* WHAT IS EXPECTED
Copy out every line of the data exactly.

* Records from a data source
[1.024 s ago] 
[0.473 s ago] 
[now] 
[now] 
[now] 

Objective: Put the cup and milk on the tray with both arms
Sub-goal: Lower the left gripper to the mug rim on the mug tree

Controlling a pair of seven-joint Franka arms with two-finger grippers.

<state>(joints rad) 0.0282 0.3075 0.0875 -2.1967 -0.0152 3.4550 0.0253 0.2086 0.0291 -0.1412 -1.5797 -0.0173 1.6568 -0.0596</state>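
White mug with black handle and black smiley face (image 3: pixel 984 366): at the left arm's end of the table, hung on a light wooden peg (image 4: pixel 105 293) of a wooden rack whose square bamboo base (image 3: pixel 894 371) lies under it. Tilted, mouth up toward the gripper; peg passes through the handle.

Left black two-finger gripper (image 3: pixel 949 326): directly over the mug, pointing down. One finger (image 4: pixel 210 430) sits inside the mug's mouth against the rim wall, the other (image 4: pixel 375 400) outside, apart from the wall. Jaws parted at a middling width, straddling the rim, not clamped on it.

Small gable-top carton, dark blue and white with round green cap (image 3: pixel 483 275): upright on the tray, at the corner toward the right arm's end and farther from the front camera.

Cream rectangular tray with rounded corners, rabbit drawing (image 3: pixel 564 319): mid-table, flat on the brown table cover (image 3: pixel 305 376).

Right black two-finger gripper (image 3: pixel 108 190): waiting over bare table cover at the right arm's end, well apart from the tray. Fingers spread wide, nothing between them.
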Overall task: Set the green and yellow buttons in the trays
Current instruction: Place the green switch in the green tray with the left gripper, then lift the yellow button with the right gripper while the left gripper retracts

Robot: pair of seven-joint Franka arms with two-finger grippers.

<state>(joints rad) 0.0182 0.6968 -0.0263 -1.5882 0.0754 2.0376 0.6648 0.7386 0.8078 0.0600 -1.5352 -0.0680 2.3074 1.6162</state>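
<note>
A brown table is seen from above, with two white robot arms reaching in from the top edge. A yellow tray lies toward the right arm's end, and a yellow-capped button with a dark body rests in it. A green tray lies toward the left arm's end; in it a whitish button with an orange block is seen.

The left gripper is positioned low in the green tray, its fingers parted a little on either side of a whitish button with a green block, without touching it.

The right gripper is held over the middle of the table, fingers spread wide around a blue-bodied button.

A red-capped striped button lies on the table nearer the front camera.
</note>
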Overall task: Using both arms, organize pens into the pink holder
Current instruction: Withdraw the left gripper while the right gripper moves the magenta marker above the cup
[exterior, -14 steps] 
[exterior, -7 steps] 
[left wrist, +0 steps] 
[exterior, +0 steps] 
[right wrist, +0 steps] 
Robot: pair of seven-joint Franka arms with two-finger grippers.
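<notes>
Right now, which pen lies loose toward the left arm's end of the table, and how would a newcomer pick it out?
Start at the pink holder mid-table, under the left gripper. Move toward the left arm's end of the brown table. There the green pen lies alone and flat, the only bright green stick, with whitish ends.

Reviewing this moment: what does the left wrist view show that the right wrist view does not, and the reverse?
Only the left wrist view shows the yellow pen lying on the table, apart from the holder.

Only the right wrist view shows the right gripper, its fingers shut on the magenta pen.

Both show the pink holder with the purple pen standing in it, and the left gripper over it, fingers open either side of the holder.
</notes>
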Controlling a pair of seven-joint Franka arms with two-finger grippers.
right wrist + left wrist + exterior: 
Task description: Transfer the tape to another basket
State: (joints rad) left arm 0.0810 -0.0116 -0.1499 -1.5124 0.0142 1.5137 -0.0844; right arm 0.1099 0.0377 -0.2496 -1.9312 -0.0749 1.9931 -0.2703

* OUTPUT
[1.024 s ago] 
[0.473 s ago] 
[now] 
[now] 
[now] 

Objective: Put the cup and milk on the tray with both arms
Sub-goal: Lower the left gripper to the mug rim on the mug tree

Controlling a pair of seven-joint Franka arms with two-finger grippers.

<state>(joints rad) 0.0282 0.3075 0.0875 -2.1967 -0.0152 3.4550 0.0253 0.2086 0.0291 -0.1412 -1.5797 -0.0173 1.6568 -0.0596</state>
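White mug with black handle and black smiley face (image 3: pixel 984 366): at the left arm's end of the table, hung on a light wooden peg (image 4: pixel 105 293) of a wooden rack whose square bamboo base (image 3: pixel 894 371) lies under it. Tilted, mouth up toward the gripper; peg passes through the handle.

Left black two-finger gripper (image 3: pixel 949 326): directly over the mug, pointing down. One finger (image 4: pixel 210 430) sits inside the mug's mouth against the rim wall, the other (image 4: pixel 375 400) outside, apart from the wall. Jaws parted at a middling width, straddling the rim, not clamped on it.

Small gable-top carton, dark blue and white with round green cap (image 3: pixel 483 275): upright on the tray, at the corner toward the right arm's end and farther from the front camera.

Cream rectangular tray with rounded corners, rabbit drawing (image 3: pixel 564 319): mid-table, flat on the brown table cover (image 3: pixel 305 376).

Right black two-finger gripper (image 3: pixel 108 190): waiting over bare table cover at the right arm's end, well apart from the tray. Fingers spread wide, nothing between them.
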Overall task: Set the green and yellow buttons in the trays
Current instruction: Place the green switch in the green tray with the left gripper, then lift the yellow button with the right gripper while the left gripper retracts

Robot: pair of seven-joint Franka arms with two-finger grippers.

<state>(joints rad) 0.0182 0.6968 -0.0263 -1.5882 0.0754 2.0376 0.6648 0.7386 0.8078 0.0600 -1.5352 -0.0680 2.3074 1.6162</state>
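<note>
A brown table is seen from above, with two white robot arms reaching in from the top edge. A yellow tray lies toward the right arm's end, and a yellow-capped button with a dark body rests in it. A green tray lies toward the left arm's end; in it a whitish button with an orange block is seen.

The left gripper is positioned low in the green tray, its fingers parted a little on either side of a whitish button with a green block, without touching it.

The right gripper is held over the middle of the table, fingers spread wide around a blue-bodied button.

A red-capped striped button lies on the table nearer the front camera.
</note>
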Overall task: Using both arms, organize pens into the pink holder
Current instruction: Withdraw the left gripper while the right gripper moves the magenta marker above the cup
[exterior, -14 steps] 
[exterior, -7 steps] 
[left wrist, +0 steps] 
[exterior, +0 steps] 
[right wrist, +0 steps] 
Robot: pair of seven-joint Franka arms with two-finger grippers.
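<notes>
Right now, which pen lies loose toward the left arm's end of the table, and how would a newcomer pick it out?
Start at the pink holder mid-table, under the left gripper. Move toward the left arm's end of the brown table. There the green pen lies alone and flat, the only bright green stick, with whitish ends.

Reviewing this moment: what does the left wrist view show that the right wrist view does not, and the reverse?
Only the left wrist view shows the yellow pen lying on the table, apart from the holder.

Only the right wrist view shows the right gripper, its fingers shut on the magenta pen.

Both show the pink holder with the purple pen standing in it, and the left gripper over it, fingers open either side of the holder.
</notes>
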Controlling a pair of seven-joint Franka arms with two-finger grippers.
right wrist + left wrist + exterior: 
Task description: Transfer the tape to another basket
State: (joints rad) left arm 0.0810 -0.0116 -0.1499 -1.5124 0.0142 1.5137 -0.0844; right arm 0.1099 0.0377 -0.2496 -1.9312 -0.0749 1.9931 -0.2703

The answer given above is the complete response.